§ **Problem**:
For the listing below, work out the number of lines that hold "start" and return that number alone.

§ **Information supplied**:
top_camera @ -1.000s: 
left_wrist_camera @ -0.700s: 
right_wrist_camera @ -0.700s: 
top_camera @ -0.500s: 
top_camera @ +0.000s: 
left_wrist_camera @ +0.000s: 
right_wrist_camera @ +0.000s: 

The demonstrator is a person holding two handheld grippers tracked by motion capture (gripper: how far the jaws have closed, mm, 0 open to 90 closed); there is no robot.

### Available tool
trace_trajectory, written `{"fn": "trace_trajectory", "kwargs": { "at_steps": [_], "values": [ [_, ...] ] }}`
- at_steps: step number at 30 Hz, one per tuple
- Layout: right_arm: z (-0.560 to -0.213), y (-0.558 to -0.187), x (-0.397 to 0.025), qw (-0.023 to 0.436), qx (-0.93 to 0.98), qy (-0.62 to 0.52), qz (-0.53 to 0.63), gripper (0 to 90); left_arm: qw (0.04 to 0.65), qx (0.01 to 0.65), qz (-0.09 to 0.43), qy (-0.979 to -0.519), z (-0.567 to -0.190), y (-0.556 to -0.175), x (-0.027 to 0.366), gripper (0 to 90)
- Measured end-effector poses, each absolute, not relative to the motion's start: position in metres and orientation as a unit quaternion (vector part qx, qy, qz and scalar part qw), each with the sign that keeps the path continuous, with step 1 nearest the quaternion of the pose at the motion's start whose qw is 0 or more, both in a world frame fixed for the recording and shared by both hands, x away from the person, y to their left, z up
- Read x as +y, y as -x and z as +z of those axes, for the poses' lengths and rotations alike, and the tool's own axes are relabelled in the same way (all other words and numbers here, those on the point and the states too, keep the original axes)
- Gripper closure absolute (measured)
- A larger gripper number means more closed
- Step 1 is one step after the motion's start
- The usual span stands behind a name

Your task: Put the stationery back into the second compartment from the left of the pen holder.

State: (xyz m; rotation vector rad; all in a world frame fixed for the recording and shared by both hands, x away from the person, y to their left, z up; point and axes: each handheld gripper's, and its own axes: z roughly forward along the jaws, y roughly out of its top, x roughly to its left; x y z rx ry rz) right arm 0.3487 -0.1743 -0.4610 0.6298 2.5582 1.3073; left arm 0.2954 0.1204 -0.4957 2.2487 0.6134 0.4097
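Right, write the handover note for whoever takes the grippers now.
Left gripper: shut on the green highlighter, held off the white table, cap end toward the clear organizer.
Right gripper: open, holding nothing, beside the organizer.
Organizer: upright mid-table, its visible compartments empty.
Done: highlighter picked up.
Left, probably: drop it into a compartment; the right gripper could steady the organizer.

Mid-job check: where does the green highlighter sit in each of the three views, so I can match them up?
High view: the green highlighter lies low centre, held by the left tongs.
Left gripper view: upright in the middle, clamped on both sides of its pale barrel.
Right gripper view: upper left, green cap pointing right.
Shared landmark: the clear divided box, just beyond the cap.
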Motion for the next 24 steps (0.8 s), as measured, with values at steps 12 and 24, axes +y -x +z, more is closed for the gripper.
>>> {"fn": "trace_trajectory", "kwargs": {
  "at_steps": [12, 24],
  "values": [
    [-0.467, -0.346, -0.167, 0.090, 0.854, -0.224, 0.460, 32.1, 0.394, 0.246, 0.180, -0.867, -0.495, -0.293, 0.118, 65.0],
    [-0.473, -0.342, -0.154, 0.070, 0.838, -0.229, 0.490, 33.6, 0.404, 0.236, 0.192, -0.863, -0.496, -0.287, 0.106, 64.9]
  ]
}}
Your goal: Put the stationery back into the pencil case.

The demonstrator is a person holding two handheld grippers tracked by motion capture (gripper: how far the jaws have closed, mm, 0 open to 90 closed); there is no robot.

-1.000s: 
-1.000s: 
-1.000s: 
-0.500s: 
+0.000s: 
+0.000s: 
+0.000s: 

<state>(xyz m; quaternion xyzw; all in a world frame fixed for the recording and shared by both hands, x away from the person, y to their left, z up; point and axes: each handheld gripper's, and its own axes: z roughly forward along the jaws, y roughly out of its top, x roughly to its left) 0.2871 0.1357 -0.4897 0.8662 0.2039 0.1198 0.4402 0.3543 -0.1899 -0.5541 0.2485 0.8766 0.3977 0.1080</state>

§ **Result for this exercise**:
2